Bowles identified four problem areas in the U.S.: Health-care spending that's twice that of any other country; defense spending higher than the next 17 nations combined; a tax code that is "inefficient, ineffective, and globally anticompetitive"; and a Social Security program that has a $900 billion hole to fill over the next decade.
All three expressed worry over whether other countries would continue to lend to the U.S. considering its current $16 trillion debt and $1.1 trillion budget deficit.

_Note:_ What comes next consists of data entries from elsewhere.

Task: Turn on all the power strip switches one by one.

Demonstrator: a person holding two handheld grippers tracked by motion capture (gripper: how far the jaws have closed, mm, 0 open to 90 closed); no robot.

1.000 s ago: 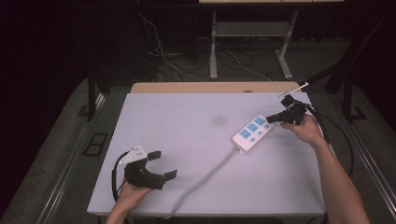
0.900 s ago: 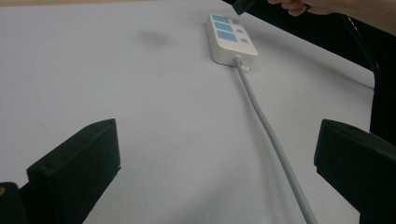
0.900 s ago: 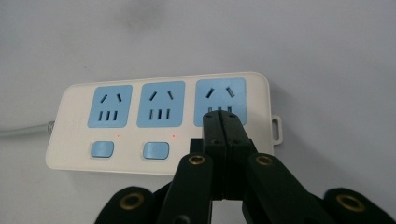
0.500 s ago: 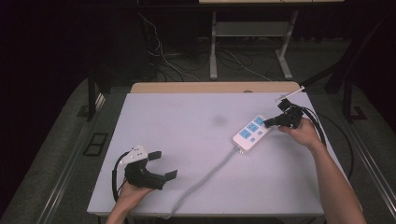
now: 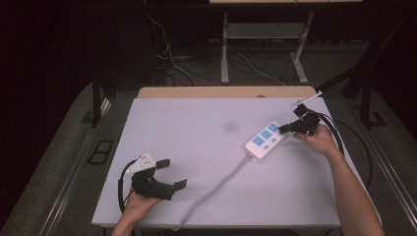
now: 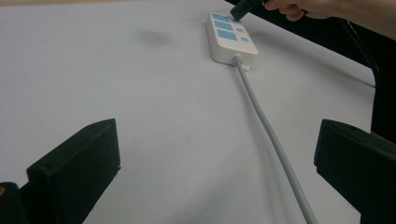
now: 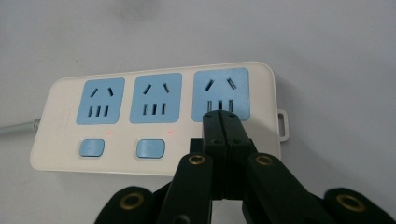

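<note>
While your left gripper lay wide open on the table, your right gripper was closed. Its empty tips sat over the strip.

The high view looks forward and down from above the near edge of the pale grey tabletop, taking in all of it. The left gripper view sits low, facing across the surface toward the distant white power strip with blue sockets. The right gripper view hangs close over that same strip, looking down.
</note>
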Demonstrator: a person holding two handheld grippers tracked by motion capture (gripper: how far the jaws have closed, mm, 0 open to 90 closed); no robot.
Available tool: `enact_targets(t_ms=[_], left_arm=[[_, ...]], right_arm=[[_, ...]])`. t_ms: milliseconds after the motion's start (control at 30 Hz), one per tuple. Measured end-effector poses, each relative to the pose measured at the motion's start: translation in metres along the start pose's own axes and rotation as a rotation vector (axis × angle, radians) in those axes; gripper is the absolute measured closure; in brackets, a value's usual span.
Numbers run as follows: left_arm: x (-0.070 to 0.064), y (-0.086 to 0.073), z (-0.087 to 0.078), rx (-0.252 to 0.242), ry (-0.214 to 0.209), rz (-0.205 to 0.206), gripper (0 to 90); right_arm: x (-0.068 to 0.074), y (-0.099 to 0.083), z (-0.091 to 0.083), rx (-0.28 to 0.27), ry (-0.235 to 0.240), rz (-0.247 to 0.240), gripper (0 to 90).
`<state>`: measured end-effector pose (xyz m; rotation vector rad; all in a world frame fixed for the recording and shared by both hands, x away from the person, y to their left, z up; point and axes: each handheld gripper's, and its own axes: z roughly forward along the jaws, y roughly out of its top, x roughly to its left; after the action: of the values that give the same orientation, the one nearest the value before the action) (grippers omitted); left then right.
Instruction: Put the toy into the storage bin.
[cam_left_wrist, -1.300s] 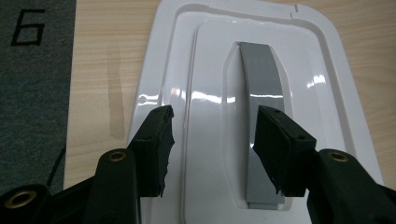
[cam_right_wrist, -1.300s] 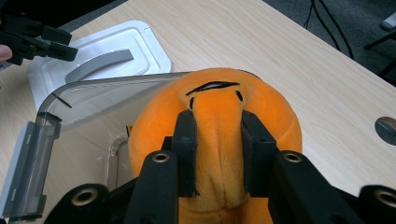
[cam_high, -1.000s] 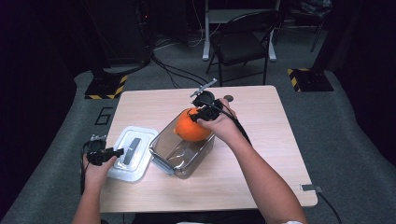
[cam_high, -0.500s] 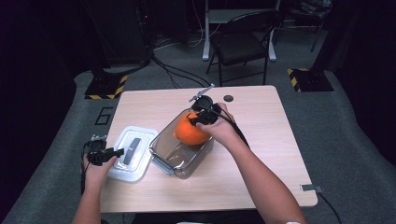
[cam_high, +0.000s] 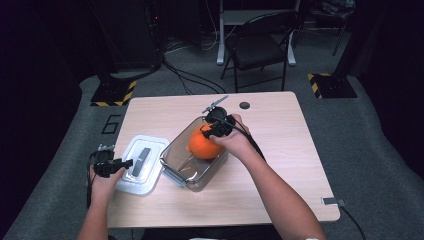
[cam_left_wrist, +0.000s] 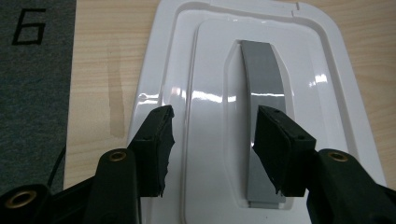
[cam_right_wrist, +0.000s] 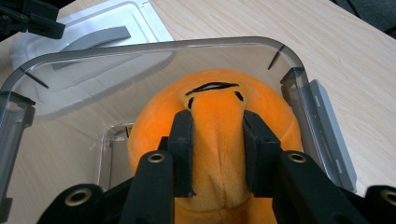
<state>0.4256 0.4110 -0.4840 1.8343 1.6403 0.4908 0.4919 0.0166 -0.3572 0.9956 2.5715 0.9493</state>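
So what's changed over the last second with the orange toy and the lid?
The right hand-held gripper, shut on the round orange plush toy, has carried it slightly down toward the clear plastic container. The left hand-held gripper stays open at the white rectangular lid with its grey handle, which hasn't moved.

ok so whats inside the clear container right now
An orange plush toy, pinched by the right gripper, sits in the clear container. The bare bottom shows beside it; what lies beneath the toy is covered.
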Motion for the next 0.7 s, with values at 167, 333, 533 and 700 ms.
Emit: enact_targets(t_ms=[167,333,533,700], left_arm=[[0.0,0.0,0.0,-0.002,-0.001,-0.001,46.8],[0.0,0.0,0.0,-0.002,0.0,0.001,46.9],[-0.001,0.0,0.0,-0.003,0.0,0.002,46.9],[0.0,0.0,0.0,-0.004,0.001,0.002,47.0]], right_arm=[[-0.001,-0.004,0.004,0.009,0.002,0.004,67.0],[0.001,-0.008,0.009,0.021,-0.007,-0.005,66.5],[0.004,-0.008,0.016,0.041,-0.016,-0.017,66.3],[0.007,-0.009,0.021,0.055,-0.029,-0.03,65.8]])
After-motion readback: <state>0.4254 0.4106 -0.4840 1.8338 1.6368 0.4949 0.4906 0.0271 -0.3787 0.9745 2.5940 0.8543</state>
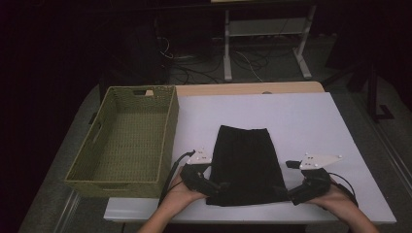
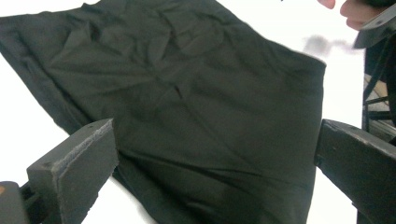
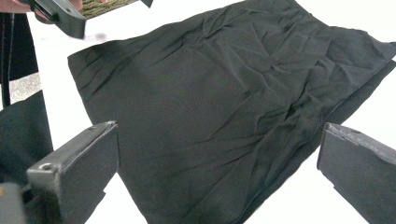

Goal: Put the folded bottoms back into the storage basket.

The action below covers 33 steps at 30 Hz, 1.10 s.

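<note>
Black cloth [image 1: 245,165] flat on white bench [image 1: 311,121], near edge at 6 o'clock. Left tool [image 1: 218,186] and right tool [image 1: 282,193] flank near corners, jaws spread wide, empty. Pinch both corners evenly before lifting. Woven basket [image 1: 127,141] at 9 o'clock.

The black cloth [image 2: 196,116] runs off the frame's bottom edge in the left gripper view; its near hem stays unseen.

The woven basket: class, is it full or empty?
Empty. The high view shows the woven basket with its bare woven floor; the black cloth lies outside it on the table.
</note>
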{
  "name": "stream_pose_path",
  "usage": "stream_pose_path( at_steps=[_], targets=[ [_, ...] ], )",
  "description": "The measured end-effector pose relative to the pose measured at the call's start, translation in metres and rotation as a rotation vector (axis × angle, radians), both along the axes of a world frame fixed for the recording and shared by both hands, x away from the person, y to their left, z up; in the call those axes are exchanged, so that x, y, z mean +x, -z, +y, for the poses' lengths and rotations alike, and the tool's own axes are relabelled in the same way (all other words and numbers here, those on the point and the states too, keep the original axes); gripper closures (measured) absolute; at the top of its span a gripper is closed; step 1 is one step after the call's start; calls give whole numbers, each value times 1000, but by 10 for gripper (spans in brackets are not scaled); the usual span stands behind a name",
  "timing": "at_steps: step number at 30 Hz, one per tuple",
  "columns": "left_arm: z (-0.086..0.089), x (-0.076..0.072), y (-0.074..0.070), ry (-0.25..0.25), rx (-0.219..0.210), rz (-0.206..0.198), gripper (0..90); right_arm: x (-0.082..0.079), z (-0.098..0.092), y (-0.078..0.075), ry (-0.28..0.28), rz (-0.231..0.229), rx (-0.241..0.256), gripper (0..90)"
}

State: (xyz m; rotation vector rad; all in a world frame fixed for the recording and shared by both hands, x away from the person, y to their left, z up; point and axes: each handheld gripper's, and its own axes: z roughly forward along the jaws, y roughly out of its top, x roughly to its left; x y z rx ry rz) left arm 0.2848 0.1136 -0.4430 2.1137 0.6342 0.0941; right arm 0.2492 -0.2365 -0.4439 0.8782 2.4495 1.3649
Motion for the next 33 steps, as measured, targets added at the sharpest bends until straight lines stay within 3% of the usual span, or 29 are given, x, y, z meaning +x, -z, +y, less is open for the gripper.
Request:
stream_pose_path(
  at_steps=[4,5,11,17,33],
  targets=[
    [-1,2,4,-2,31,-1,0,-1,0,1,-4,2,-8,0],
    [-2,3,6,-9,55,-8,0,-1,0,1,-4,2,-7,0],
    [-1,11,11,-50,81,3,0,-1,2,2,-10,3,-13,0],
    [-2,24,14,-68,82,21,3,0,3,3,-13,7,-11,0],
    [-13,46,17,-103,98,19,4,1,3,5,-16,17,-4,0]
  ],
)
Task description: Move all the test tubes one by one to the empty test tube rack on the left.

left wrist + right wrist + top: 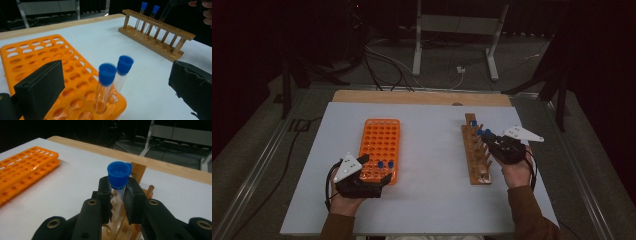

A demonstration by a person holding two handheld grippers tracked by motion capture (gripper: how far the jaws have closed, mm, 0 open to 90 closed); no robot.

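- Dark surroundings frame a white desk on which an orange rack and a wooden rack are set well apart.
- A blue-capped tube is clamped upright by the right hand-held gripper, directly above the wooden rack.
- The left hand-held gripper is held wide open around two capped tubes standing in the orange rack's near corner.

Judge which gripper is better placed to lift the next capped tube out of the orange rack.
Left. The left gripper hangs open at the near end of the orange rack, its jaws flanking the two blue-capped tubes. The right gripper is shut on a tube over the wooden rack.
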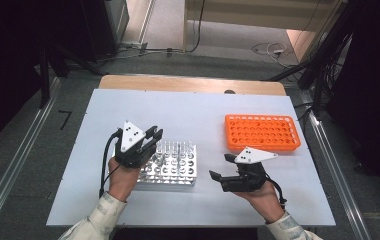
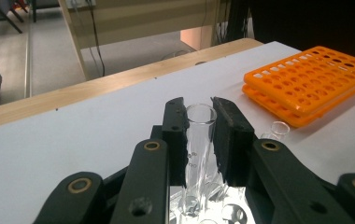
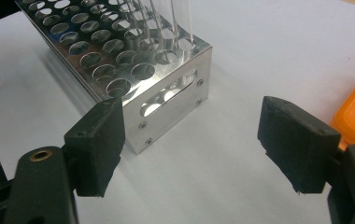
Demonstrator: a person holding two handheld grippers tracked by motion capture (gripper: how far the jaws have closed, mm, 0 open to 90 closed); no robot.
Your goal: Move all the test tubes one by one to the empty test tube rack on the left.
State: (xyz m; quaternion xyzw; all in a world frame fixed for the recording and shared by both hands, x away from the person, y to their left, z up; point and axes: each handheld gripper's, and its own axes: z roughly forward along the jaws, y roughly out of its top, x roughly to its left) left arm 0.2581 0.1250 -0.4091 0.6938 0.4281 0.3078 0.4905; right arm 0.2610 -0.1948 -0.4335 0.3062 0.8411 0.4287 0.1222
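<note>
The left claw (image 2: 199, 135) is pinching a clear glass test tube (image 2: 198, 140) just below its open rim, one black pad on each side. The tube stands upright, long axis vertical, mouth pointing up, with its lower end down among the holes of the metal rack (image 1: 170, 162). That rack sits on the white worktop (image 1: 193, 107) a little toward 7 o'clock of centre, and in the high view the left claw (image 1: 150, 137) hangs over its 10 o'clock corner.

Judging by the look of it, the tube is light, rigid and brittle, with smooth walls that could slip through hard pads (a firm squeeze is more likely to crack it than hold it better). The hold near the rim seems sensible, since the rest of the shaft is fenced in by neighbouring tubes; a lift would best run straight along the tube's axis so the glass does not lever against the hole's edge.

The right claw (image 3: 189, 149) is spread wide and empty, hovering near the rack's end wall (image 3: 166, 105). An orange rack (image 1: 262, 131) lies toward 2 o'clock, apparently unfilled.
</note>
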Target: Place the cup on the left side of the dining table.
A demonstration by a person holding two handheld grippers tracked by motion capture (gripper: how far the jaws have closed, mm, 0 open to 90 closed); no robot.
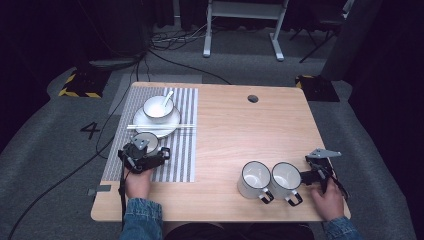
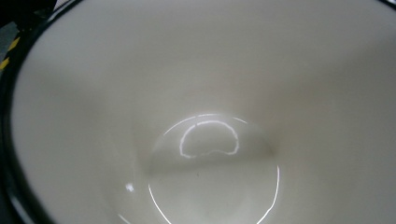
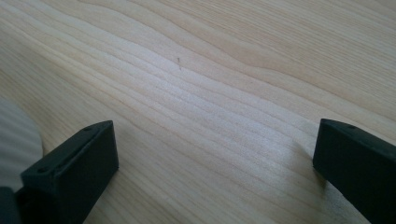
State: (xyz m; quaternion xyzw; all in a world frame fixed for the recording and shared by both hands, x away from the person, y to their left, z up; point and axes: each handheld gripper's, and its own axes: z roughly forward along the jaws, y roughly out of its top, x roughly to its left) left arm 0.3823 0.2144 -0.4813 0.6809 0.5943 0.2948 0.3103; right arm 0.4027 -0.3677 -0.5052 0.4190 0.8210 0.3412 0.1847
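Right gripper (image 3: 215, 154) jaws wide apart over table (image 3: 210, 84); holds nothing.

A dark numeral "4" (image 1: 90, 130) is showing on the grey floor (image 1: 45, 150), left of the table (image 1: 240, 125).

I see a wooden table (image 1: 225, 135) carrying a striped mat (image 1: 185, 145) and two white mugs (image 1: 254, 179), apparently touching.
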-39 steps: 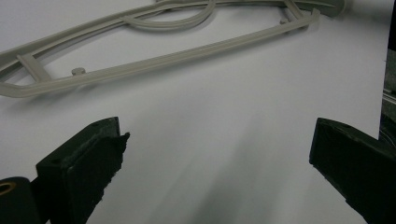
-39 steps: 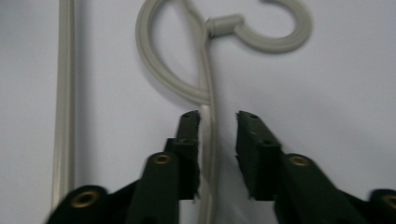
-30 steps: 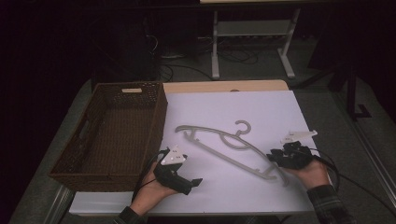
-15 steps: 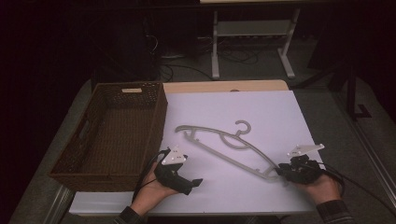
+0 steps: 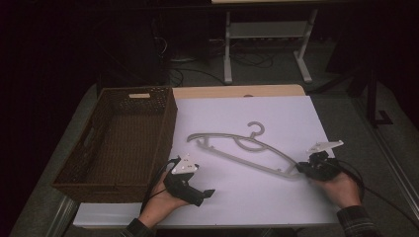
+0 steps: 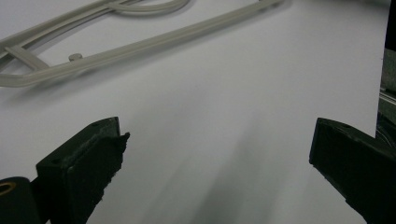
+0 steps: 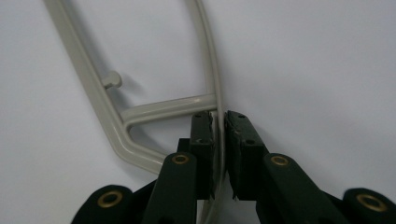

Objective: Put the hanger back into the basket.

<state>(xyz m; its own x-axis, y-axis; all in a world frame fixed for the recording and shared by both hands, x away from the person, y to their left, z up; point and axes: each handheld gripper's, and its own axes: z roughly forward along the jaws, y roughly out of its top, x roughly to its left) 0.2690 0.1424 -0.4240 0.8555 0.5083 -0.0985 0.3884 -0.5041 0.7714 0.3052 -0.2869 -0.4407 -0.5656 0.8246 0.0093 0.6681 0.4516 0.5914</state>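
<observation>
Beside basket (image 5: pixel 116 143), hanger (image 5: pixel 242 148) clamped by right gripper (image 5: pixel 302 169).

Basket (image 5: pixel 118 140) on table (image 5: pixel 296 113) at left, hanger (image 5: pixel 242 150) lying right of it, mid-table

Black claws (image 7: pixel 218 122) w/ brass rivets; grey triangular plates; plaid sleeve (image 5: pixel 356 222).

My left gripper (image 5: pixel 206 193) sits low with jaws spread wide; my right gripper (image 7: pixel 219 122) has its jaws pinched nearly together, both hands low.
</observation>
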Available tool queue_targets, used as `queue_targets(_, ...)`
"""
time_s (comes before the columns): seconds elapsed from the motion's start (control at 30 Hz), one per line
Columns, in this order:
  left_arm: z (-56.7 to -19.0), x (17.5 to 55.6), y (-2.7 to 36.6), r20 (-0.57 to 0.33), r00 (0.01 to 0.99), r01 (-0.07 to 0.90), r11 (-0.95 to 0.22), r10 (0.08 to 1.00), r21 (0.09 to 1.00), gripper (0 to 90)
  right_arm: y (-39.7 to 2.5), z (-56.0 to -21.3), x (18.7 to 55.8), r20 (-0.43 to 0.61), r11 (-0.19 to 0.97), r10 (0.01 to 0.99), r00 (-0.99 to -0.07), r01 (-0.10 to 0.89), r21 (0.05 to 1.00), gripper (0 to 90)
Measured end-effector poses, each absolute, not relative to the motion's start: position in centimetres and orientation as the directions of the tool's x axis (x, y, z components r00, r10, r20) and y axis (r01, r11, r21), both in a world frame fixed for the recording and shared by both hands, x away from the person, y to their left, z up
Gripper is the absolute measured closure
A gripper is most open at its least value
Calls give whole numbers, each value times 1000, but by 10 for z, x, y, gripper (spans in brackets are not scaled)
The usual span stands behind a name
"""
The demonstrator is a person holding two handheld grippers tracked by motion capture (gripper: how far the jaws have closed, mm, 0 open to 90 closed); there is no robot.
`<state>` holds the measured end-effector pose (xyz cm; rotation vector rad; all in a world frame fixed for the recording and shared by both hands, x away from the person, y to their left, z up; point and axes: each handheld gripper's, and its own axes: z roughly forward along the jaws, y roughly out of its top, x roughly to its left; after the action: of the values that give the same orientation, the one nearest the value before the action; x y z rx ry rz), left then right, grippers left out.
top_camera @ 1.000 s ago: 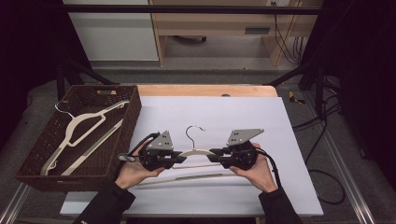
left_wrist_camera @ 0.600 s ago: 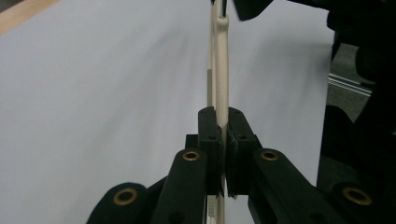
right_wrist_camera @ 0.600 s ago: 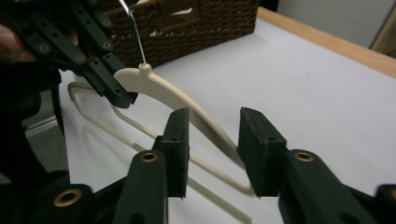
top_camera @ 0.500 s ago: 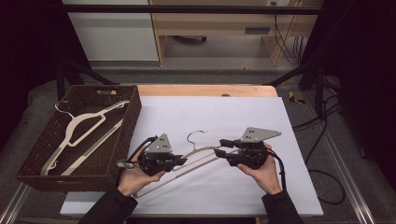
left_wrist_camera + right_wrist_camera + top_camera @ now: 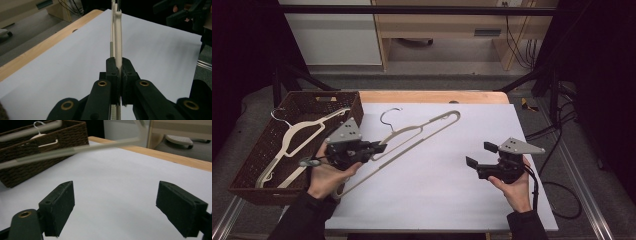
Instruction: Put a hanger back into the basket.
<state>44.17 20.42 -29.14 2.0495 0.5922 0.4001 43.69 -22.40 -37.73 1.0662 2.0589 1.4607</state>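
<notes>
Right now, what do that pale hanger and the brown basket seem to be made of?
The hanger looks like cream plastic, smooth and matte, with a shiny metal hook. The basket looks like dark brown woven wicker, judging by its ribbed weave; it could be synthetic.

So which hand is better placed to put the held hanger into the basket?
Left. The left tool is shut on the hanger beside the basket; the right tool is open, farther away.
</notes>
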Motion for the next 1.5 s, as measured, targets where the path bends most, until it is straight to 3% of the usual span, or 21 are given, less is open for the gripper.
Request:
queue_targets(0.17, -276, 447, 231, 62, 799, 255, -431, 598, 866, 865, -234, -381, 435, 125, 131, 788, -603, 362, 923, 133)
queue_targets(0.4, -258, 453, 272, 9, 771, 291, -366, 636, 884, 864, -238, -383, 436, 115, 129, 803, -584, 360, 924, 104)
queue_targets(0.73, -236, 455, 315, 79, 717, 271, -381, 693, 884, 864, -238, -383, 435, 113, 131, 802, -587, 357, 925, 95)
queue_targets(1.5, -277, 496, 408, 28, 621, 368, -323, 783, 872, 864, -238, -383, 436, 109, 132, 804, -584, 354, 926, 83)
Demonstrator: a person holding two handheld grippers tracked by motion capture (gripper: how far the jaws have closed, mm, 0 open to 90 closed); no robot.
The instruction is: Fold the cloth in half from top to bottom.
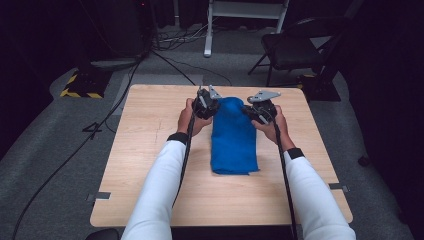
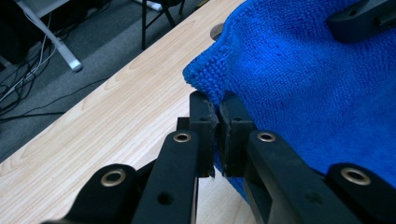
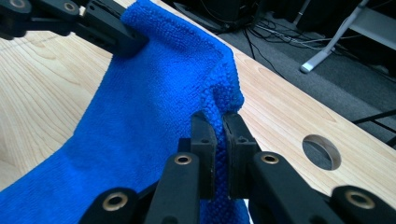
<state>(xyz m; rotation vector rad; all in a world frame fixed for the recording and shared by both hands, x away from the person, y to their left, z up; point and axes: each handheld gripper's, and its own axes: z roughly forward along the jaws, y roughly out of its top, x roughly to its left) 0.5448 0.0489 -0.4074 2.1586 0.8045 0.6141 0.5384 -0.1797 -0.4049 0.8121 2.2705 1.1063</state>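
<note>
The table [image 1: 150, 150] has bare wood all round and a cable hole [image 3: 321, 151] just right of the right gripper's fingers [image 3: 236, 140], so there is room to carry the fold either way. The cloth [image 1: 234, 142] lies as a long folded strip, its far end raised between the grippers; it looks part-folded, with another fold probably left. The left gripper [image 2: 217, 114] and right gripper [image 3: 219, 126] each pinch a far corner, nearly closed.

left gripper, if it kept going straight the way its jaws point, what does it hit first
The left gripper is shut on the blue cloth, so the cloth's raised far edge lies straight ahead. Past it come bare table and the table's far edge, though depth is hard to judge.
</note>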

"We're at a tipping point," Simpson said. "The tipping point is when the people who loan us money say 'you're addicted' ... and so we're going to loan you more money, but we want more money for our money. Interest rates will kick up and inflation. The guy who gets hurt worst is the little guy."
Bowles pointed out that revenue does nothing more than pay for Medicare, Medicaid, and Social Security. All other expenses are paid for with borrowing "and half of it was borrowed from foreign countries," he said.
Simpson bemoaned the political divide: Democrats who portray the Republican Medicare reform plan as "throwing old ladies off cliffs," and Republicans who "didn't come to limit government, they came to stop it."
He added: "If you want to know about a stimulus, whether you're listening to (economist Paul) Krugman or whoever, we do a pretty good stimulus. It's called the deficit — one trillion, 100 billion bucks. What the hell do you think that is?"